Duncan stepped forward and brushed a strand of hair out of her eyes. "I think you're acting like someone who just lost a very good friend. As I recently told Richie, it's when we stop being hurt by such things that we have to worry. Now that you've warmed up, let's get you dried off." Leaning out of the shower, Duncan grabbed the towel hanging nearby. Politely holding it up and averting his eyes, he waited until she had shed her clothes before wrapping her in the towel. "Fortunately, Amanda loves these huge, fluffy towels. They're practically blanket-sized. Now if you would be so kind as to toss me one from that closet, I can dry off and find you some sweats."
JL nodded and stepped out of the shower. Handing Duncan a towel, she leaned against the wall and gazed absently at him. Starting slightly when he cleared his throat, she sighed and turned her back. "It's not like I haven't seen it before, Mac," she said with a spark of her usual humor. "Remember Peru? They had you quite prettily chained to that wall for everyone to admire."
Duncan grumbled something, then they both straightened when they felt the presence of another Immortal. "If that's Amanda," JL commented, "I'm going out the window while you explain this."
Duncan laughed. "If that's Amanda, I'm going out the window myself. But it's probably Methos," he assured her. "I called him when we came back upstairs, remember? He must have actually listened when I said it was important and hurried."
The door opened and closed, then Methos' voice echoed through the loft. "Mac?" he called. "JL? Where are you guys? Where's the fire?"
JL slipped out the bathroom door and flung herself into his arms. He caught her with a look of surprise, his eyes widening even further when Duncan emerged from the bathroom and Methos saw their matching towels. "Pardon me," he said with a raised eyebrow. "Did I interrupt something? I thought you said you needed my help."
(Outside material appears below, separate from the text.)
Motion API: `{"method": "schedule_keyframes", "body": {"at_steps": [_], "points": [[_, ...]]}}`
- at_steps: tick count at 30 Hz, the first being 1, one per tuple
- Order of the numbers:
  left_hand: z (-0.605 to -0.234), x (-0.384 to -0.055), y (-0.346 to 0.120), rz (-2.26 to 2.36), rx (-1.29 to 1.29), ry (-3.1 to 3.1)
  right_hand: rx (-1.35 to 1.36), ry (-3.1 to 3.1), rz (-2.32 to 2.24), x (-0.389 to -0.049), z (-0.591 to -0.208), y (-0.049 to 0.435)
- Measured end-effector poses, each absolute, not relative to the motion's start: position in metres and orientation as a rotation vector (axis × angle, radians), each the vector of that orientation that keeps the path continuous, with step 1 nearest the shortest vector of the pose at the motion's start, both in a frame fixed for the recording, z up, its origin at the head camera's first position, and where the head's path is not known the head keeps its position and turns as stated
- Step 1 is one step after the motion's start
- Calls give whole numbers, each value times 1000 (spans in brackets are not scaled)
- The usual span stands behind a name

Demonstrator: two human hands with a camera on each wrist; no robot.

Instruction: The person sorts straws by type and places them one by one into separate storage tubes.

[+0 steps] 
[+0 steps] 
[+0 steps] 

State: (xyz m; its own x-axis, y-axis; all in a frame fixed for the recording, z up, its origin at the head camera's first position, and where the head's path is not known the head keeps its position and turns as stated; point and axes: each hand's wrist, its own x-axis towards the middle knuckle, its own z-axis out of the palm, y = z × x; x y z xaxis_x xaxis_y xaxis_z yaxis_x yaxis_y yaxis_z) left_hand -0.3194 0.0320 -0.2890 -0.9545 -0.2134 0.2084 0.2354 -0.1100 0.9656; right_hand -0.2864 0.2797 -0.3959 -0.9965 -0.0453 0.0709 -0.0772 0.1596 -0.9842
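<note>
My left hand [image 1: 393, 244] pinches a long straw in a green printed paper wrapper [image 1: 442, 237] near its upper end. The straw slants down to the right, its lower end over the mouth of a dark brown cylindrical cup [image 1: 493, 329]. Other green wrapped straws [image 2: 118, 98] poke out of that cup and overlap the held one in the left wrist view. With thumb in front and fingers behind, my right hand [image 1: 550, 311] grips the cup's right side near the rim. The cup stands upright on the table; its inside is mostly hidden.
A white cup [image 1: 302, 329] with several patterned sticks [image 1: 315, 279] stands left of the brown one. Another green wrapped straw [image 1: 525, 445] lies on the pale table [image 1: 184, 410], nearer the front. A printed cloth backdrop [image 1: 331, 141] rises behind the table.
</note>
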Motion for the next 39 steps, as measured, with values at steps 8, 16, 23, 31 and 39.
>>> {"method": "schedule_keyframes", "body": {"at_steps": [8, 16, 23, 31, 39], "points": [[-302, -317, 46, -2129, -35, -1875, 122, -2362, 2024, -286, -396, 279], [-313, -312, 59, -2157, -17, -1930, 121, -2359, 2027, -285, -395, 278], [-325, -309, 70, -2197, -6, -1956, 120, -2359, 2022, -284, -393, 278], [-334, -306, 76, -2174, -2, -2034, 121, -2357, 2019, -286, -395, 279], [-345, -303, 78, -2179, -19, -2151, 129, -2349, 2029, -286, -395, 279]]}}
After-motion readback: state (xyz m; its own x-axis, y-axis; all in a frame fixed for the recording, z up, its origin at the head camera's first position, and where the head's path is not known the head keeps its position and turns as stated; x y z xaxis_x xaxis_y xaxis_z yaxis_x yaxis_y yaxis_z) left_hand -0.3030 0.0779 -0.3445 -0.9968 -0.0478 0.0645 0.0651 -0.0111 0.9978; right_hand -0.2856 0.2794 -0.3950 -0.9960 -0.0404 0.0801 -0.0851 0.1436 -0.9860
Duncan nodded. "We do. Someone died outside my dojo last night. He was beheaded, but I didn't feel a Quickening."
Disengaging herself, JL curled up on the couch. "It was a Watcher," she said softly. "Justin Waldron."
"Justin?" Methos asked in surprise. "Your protégé? Who would want to behead him? He wasn't one of us."
JL shrugged. "If I knew that, I wouldn't be here. I'd be cutting whoever it was into little, tiny pieces and serving them en brochette." Staring at her scimitar still lying on the coffee table, she shivered. "I don't even know why he was out there all night," she admitted. "Have you heard anything?"
"No." Methos sat down next to her and put his arms around her. "I'm sorry, JL," he said softly into her hair. "I know how much you liked him."
"Yeah," she mumbled back. "Bryan too. I should call him...Oh, God, Colleen. I have to call Colleen."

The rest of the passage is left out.